Its hard to debunk this because there is so little detail. The only actual reference I could find was to the Stanford paper which was written by two graduate students with no indication of what department they come from. Hopefully, for the sake of their future careers, they aren’t from the statistics department.
There are a couple of things that look fishy. First they only looked at a subset of states (which didn’t include Wisconsin First for some reason they chose to analyze the number of delegates assigned rather than the number of votes.
This makes no sense, since what they are claiming is evidence of vote number fraud it would the potentially corrupted source is exactly what they would want to analyze. Also using delegates is going to add additional biases due to differences in methods used to assign delegates (fortunately it looks like they didn’t count super deligates which would entirely invalidate the analysis.) The only reason I could think of that they wouldn’t do this is if the analysis using actual vote totals didn’t give the results they wanted. Even then all that they show is that those with paper trails are more likely to go for Sanders. But it may be that those states whose are more on the left radical bent are more likely to elect legislators who feel the need for paper trails.
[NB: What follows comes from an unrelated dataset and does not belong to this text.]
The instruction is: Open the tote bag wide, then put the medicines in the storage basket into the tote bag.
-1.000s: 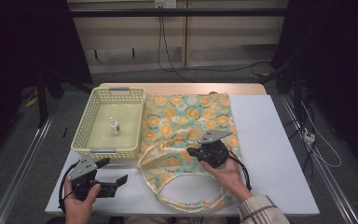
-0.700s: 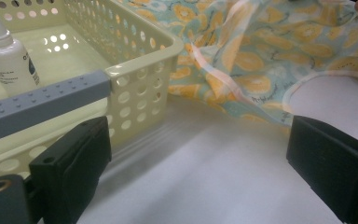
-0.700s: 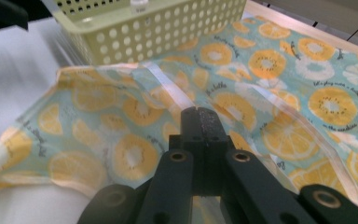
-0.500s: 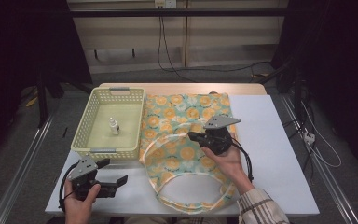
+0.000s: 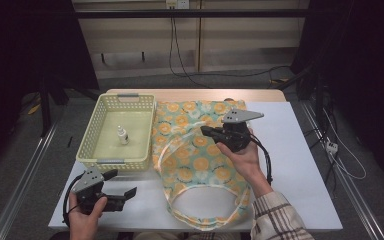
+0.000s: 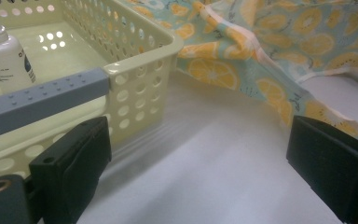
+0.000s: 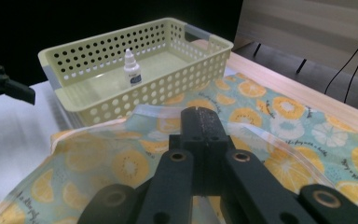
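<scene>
My right hand-held gripper is squeezed shut on the top edge of the blue cloth bag with orange fruit slices printed on it. The edge is lifted up off the white surface, so the mouth of the bag stands open like a big ring near me. The rest of the bag lies flat, reaching toward the far wooden edge of the surface.

My left hand-held gripper sits low on the surface near me, with its jaws wide apart and nothing between them. It is just in front of the pale yellow plastic basket with holes.

A small white plastic bottle stands upright in the basket. I think it goes into the bag, so the opening part looks done and the bottle part is not yet done.

The bag touches the right side of the basket, so there is not much room there. The basket wall is tall, so I must go up and over it. There is lots of open white surface on the right and in front of my left hand.
</scene>
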Demonstrator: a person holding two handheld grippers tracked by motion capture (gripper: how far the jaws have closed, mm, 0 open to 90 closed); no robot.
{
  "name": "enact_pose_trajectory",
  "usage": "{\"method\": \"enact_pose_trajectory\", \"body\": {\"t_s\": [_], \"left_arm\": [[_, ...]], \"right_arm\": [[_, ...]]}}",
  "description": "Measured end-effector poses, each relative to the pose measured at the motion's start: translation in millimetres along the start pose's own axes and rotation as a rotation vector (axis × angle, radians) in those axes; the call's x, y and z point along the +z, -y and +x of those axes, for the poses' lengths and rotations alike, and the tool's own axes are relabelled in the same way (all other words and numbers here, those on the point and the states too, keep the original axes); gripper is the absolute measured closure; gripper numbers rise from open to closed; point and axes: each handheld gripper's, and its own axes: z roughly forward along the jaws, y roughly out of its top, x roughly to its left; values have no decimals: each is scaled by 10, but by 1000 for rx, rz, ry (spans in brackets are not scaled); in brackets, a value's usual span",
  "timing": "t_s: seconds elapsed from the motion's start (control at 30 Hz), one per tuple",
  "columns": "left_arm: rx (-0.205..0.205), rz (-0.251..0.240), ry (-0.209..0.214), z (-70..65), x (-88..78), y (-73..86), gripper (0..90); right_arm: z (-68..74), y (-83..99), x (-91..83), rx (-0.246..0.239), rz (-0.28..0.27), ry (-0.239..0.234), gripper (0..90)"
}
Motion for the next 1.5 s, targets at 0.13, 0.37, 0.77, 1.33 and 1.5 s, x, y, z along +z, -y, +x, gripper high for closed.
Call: {"method": "enact_pose_trajectory", "body": {"t_s": [0.13, 0.37, 0.77, 1.33, 1.5], "left_arm": [[4, -2, -3, -1, -7, -7, 61], [6, 1, -31, -4, -32, -9, 62], [-2, 7, 32, 49, -31, -49, 66], [13, -4, -27, 224, -78, -576, 62], [-14, 30, -36, 394, 27, -751, 52]], "right_arm": [[21, -38, -53, -12, -26, -5, 900], [-2, -17, -100, -1, -37, -9, 900], [-48, 8, -72, 25, -17, -19, 900], [-47, 8, -14, 33, -10, -49, 900], [-43, 4, 7, 30, -5, -54, 900]]}}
Their next argument is that since caucuses are more public and more tamper proof, the fact that Sanders won more of those is further evidence of fraud. This is clearly spurious since it is well known that the population that votes in a primary is very different from the population that votes in a Caucus.
They also make some statements regarding the differences between Exit polls and final results. The data suggest a fairly consistent bias of about 3%, with one big exception in Arizona (a paper trail state ;)) in which there was a 20 point bias. Overall its not surprising that there would be a small consistent bias for the reasons Ulf outlined.
Finally they say that the results they got didn’t happen in the 2008 primary, so there must be something weird about this election specifically. This isn’t exactly surprising, since that was an entirely different election with an entirely different set of issues that could create sampling biases.
The plots regarding the black voting patterns are shown without any context or statistical analysis at all, so I don’t know what to make of them. If anything I would think that they actually work against the claims made. Since the only way to find out the % of blacks who voted for Clinton would be through exit polls which wouldn’t be subject to voter fraud. Indicating that the difference they saw between such states was not related to fraud.
Next set of “evidence” is that Sanders has higher approval ratings than Clinton. Especially among Millennials. Well, so what, we knew that. Lots of voters don’t particularly like Clinton as a person all that much but think she is a better candidate. And lots of Millennials say they are going to vote but don’t actually show up.
Finally they have some plots, relating time at which vote totals came in and size of precinct in some cumulative way that seems like a very odd way to do the analysis. Again, I assume that they didn’t choose a more straight forward method because it didn’t give them the results they wanted. I guess it shows that for a selected group of states, Clinton support tended to come from the large precincts that may have taken a while to tally, but these may also be heavily urban precincts with large minority populations so its not surprising.